**BRIEF**
None of the images should appear in your copy. Transcribe the data in full.

**SOURCE DATA**
========

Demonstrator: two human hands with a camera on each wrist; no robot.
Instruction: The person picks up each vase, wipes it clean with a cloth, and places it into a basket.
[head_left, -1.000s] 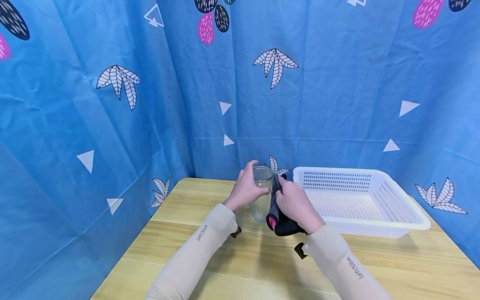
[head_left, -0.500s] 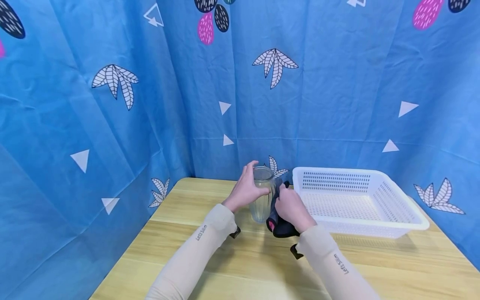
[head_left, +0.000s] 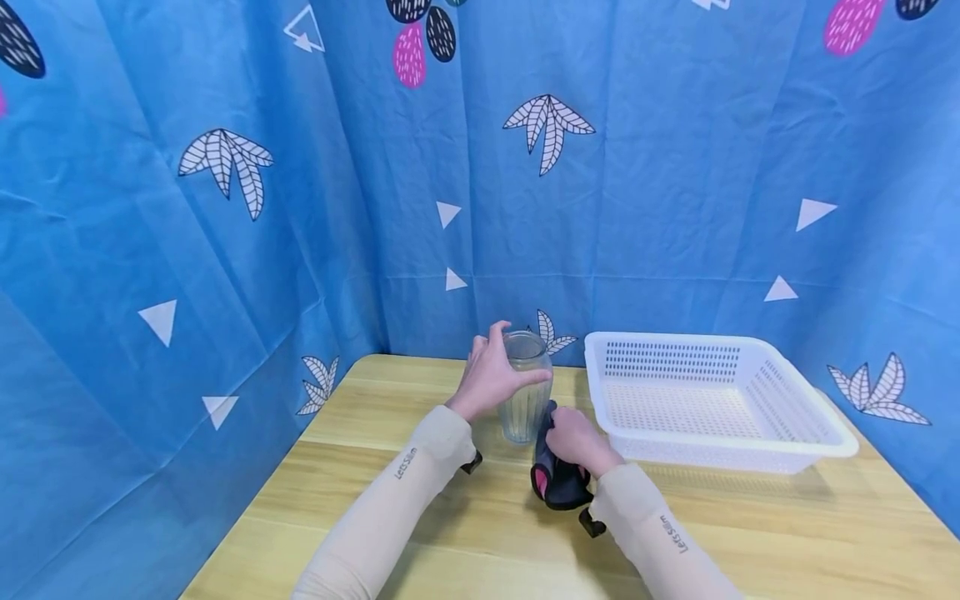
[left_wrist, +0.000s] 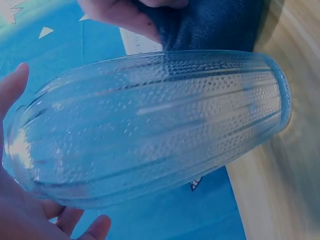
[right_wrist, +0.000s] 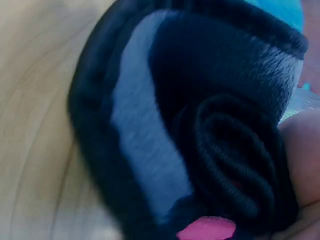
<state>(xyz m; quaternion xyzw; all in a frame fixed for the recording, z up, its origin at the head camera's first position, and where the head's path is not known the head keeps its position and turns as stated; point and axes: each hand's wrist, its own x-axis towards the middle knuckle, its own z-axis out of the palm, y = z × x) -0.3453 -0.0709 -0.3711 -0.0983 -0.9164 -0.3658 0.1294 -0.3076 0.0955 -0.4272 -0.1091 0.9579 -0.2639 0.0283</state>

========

**RESULT FOR THIS TASK**
Demonstrator: two human hands with a camera on each wrist; no robot.
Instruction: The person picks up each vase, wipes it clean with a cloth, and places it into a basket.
[head_left, -1.000s] 
[head_left, -0.500s] 
[head_left, +0.000s] 
[left_wrist, +0.000s] 
[right_wrist, +0.000s] 
<state>(xyz m; quaternion xyzw; all in a frame fixed for the recording, z up, its origin at the head camera's first position, and where the head's path is not known the head keeps its position and turns as stated; point and axes: each hand's wrist, its own x-axis towards the middle knuckle, its own z-axis out of the palm, y = z × x) -0.3453 -0.0709 -0.3711 -0.0983 -0.9164 -0.3658 0.1294 -0.3076 0.0955 -0.4272 -0.1091 0.9579 -0.2639 0.0283</state>

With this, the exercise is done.